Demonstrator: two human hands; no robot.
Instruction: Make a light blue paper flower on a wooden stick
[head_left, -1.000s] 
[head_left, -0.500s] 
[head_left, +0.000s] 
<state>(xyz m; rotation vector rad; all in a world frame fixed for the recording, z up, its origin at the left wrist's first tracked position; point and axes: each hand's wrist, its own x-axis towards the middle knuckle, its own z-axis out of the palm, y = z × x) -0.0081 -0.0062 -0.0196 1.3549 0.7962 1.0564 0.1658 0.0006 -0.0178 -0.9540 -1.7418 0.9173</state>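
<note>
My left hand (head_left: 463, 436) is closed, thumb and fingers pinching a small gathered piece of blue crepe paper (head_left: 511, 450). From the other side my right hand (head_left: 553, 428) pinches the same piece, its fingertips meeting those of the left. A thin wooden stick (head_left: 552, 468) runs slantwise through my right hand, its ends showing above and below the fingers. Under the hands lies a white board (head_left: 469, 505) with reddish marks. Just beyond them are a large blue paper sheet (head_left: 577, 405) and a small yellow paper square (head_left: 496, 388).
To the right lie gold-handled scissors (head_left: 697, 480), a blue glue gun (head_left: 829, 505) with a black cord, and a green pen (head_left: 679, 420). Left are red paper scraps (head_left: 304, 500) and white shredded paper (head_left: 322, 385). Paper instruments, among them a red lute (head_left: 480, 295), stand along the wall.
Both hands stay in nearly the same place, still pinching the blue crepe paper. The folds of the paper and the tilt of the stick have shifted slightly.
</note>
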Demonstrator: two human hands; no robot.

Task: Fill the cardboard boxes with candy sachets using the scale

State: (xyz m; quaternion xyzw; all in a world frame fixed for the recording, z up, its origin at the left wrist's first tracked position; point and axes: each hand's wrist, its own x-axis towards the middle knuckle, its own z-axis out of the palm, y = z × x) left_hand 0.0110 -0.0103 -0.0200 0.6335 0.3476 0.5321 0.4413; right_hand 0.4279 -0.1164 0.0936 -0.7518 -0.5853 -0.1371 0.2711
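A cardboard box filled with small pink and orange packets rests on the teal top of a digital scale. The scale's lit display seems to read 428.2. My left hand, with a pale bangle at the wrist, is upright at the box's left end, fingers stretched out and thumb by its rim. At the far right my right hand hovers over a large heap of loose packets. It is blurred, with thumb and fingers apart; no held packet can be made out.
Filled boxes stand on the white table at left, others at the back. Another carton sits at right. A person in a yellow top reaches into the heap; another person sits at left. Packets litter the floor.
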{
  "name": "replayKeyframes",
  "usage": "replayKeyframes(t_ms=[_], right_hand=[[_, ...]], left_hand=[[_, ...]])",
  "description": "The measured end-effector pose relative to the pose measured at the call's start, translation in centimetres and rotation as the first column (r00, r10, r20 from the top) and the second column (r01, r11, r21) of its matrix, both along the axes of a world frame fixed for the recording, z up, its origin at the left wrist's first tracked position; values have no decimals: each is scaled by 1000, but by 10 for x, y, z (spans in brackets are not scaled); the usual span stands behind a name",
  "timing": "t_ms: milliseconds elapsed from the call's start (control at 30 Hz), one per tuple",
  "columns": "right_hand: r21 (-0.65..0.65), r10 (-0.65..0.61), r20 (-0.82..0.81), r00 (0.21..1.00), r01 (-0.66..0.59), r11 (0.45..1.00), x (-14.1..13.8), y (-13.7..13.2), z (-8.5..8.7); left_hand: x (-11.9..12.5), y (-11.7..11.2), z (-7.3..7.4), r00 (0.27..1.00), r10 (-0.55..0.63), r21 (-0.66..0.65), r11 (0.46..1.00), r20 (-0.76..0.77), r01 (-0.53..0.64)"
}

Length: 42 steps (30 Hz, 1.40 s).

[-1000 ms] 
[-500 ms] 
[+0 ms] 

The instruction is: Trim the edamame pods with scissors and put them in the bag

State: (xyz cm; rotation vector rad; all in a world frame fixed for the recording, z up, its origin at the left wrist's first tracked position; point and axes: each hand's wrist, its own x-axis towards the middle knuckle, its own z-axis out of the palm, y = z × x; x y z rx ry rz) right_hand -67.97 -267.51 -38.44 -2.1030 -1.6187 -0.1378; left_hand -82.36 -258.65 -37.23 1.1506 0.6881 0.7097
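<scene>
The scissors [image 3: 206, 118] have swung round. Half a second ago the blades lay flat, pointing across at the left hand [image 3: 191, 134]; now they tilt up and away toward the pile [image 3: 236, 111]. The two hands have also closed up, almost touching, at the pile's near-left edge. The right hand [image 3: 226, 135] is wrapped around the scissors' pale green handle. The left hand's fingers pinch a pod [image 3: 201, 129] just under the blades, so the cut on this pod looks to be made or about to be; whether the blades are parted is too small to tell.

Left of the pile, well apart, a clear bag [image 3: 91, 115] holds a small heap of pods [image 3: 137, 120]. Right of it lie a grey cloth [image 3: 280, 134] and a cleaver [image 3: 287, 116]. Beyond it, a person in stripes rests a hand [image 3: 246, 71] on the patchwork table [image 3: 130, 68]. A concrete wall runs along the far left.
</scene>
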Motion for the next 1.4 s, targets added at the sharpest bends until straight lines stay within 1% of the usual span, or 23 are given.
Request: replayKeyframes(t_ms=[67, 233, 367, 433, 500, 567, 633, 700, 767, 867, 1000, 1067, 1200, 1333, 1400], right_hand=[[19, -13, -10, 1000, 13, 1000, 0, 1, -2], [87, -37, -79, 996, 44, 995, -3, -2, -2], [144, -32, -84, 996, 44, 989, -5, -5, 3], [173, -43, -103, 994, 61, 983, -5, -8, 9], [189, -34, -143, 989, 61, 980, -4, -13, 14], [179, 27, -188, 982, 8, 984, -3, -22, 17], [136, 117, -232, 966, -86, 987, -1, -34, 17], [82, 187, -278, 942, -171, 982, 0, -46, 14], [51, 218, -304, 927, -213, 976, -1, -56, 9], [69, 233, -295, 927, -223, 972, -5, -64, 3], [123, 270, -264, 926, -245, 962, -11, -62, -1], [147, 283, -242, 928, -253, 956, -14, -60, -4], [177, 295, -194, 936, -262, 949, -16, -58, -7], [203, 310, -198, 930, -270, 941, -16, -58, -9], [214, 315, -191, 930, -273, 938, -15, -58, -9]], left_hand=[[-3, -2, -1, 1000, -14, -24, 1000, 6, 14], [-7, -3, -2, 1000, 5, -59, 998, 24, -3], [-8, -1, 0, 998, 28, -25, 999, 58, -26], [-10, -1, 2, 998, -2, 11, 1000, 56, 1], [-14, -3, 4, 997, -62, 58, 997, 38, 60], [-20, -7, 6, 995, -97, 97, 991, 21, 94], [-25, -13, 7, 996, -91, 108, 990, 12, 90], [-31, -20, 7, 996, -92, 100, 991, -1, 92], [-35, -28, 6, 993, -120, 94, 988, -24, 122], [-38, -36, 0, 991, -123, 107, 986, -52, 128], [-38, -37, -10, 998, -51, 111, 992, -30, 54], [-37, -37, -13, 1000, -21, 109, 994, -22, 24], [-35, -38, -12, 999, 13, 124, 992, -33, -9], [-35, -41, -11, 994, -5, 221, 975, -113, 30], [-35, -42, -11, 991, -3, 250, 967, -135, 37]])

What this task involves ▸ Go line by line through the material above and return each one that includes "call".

Response below ▸
  "description": "The measured end-effector pose relative to the pose measured at the call's start, translation in centimetres and rotation as the first column (r00, r10, r20 from the top) and the second column (r01, r11, r21) of its matrix, both along the axes of a world frame fixed for the recording, z up, its origin at the left wrist's first tracked position; values have no decimals: each is scaled by 1000, but by 10 for x, y, z (spans in brackets are not scaled); the usual span stands behind a name",
  "timing": "t_ms: milliseconds elapsed from the call's start (control at 30 Hz), one per tuple",

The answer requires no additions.